[Stored dataset items]
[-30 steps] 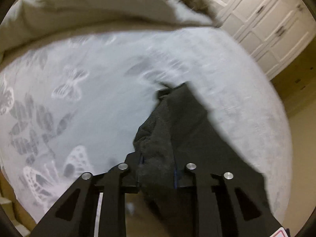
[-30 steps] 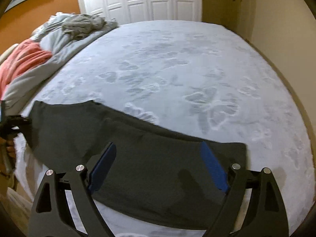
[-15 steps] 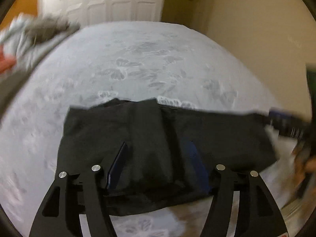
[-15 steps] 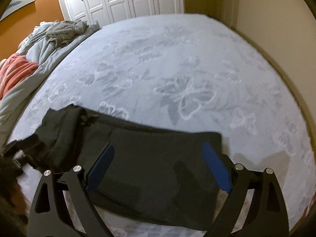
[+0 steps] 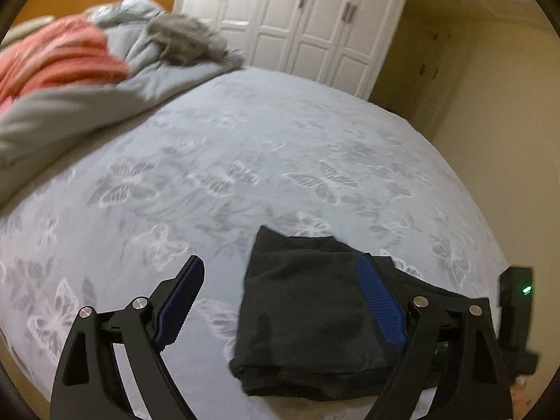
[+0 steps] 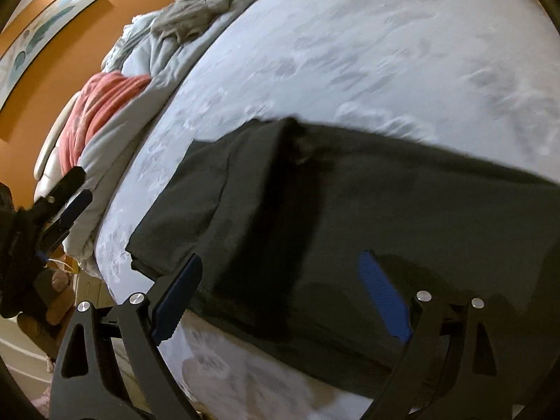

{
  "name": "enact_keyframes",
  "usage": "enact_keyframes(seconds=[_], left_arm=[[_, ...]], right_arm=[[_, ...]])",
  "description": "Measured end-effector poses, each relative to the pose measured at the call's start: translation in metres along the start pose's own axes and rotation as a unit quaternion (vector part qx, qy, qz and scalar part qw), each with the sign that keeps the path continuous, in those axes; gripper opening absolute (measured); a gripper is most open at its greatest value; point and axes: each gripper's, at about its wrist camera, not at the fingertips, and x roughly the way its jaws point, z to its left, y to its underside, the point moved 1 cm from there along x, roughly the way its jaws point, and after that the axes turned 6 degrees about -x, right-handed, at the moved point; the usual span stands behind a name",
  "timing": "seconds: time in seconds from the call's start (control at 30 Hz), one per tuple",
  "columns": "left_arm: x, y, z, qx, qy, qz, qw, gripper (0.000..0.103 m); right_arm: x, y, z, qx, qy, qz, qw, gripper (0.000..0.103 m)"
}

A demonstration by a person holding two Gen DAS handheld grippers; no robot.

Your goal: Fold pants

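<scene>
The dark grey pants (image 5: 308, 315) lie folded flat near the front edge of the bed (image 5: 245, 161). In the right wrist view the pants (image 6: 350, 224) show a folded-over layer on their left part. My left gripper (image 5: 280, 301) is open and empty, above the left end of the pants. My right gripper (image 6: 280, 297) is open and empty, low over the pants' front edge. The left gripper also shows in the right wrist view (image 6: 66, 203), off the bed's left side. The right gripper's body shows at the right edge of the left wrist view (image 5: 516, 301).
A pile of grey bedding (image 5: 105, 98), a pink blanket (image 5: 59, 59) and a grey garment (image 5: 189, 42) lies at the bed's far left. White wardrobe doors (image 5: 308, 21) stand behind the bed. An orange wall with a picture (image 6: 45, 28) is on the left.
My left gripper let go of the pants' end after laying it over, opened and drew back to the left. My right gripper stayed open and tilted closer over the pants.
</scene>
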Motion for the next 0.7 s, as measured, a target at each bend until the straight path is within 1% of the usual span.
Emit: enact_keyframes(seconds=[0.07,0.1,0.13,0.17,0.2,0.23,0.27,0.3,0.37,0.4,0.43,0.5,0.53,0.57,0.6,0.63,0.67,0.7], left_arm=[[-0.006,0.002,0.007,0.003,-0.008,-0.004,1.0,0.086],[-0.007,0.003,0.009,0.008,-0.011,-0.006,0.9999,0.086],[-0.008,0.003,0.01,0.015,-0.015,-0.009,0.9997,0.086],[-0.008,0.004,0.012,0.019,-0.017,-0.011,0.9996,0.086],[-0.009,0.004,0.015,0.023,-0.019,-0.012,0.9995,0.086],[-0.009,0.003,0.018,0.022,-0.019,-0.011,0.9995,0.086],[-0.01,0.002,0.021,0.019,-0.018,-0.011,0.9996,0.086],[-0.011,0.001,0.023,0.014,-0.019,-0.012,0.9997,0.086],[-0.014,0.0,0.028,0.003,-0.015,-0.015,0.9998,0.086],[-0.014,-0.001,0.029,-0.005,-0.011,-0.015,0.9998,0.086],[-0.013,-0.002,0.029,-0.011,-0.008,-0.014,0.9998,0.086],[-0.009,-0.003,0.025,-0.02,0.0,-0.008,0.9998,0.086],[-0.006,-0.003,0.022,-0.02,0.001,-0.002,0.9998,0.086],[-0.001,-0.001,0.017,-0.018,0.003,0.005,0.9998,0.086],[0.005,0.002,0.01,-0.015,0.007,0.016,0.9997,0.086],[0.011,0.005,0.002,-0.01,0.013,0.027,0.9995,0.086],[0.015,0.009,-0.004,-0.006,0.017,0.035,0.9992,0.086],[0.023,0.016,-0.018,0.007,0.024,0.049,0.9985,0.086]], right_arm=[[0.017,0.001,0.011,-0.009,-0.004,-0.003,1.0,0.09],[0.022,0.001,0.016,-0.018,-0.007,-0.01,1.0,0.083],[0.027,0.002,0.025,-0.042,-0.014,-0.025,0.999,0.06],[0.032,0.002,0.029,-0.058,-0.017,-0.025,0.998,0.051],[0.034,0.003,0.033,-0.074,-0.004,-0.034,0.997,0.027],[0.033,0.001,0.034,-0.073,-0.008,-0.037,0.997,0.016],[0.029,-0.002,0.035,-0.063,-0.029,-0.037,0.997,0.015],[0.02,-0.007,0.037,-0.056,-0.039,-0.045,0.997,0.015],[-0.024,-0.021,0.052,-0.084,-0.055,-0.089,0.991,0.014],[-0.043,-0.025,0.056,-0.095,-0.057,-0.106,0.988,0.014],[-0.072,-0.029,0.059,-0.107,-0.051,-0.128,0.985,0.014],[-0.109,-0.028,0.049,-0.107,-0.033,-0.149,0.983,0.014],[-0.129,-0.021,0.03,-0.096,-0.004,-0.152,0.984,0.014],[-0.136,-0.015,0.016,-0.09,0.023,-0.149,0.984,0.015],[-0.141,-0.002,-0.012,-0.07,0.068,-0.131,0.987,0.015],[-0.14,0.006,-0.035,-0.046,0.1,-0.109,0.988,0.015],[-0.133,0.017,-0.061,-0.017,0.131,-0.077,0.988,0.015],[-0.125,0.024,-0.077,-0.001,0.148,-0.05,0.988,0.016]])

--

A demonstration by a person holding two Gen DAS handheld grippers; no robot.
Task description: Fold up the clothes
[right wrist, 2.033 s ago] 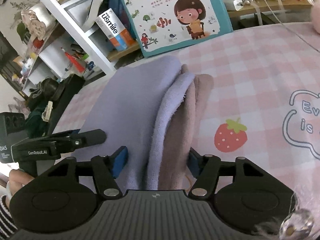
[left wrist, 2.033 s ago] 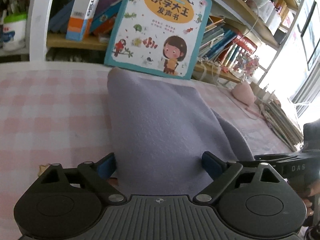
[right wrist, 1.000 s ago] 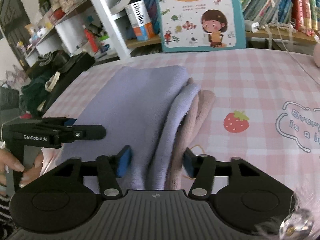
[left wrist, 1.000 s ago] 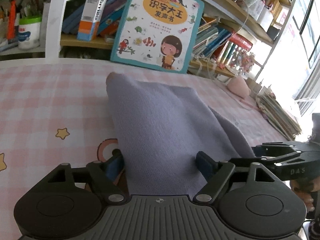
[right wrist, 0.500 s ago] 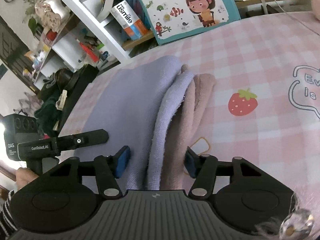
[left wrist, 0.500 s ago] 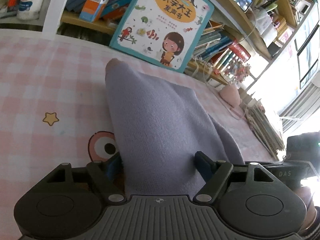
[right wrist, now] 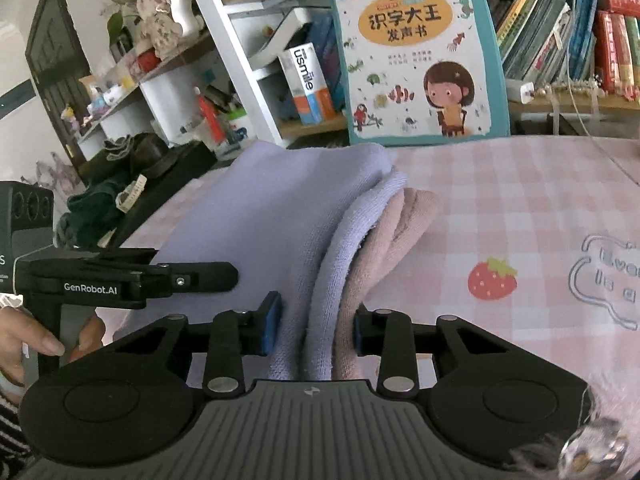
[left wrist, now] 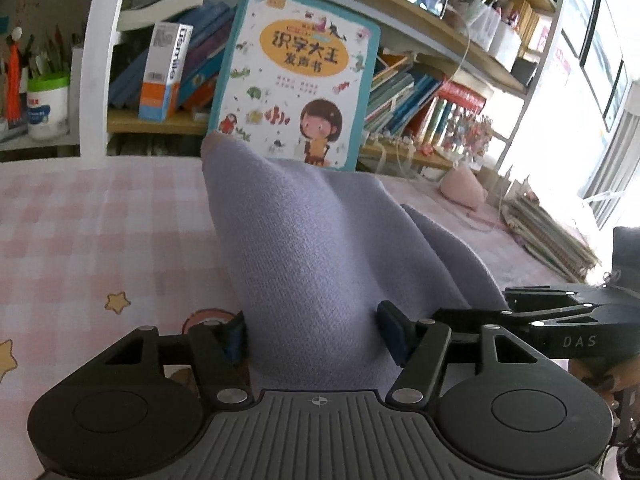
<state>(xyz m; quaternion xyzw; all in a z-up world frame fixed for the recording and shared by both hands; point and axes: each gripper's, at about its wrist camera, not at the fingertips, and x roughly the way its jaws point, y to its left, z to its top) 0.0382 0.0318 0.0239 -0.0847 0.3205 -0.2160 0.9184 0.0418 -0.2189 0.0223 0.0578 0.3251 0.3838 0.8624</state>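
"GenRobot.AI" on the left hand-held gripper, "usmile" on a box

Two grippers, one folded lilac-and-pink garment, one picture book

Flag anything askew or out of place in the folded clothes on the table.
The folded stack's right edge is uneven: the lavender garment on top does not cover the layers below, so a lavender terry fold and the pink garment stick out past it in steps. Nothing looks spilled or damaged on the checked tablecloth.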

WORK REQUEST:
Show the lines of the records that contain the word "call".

OUTPUT OF THE TASK:
  "description": "Measured end-effector poses, each relative to the pose measured at the call's start: translation in metres along the start pose's own axes and rotation as a unit quaternion (vector part qx, qy, qz and scalar part qw), each with the sign that keeps the path continuous, in those axes; gripper opening absolute (measured); a gripper is most open at its greatest value; point and axes: each gripper's, at about its wrist camera, not at the fingertips, and x roughly the way its jaws point, z to its left, y to its underside, the point moved 1 cm from there along x, roughly the way its jaws point, and after that the axes turned 6 degrees about -x, right-handed, at the moved point; the usual span stands behind a name",
  "timing": "seconds: time in seconds from the call's start (control at 30 Hz), one per tuple",

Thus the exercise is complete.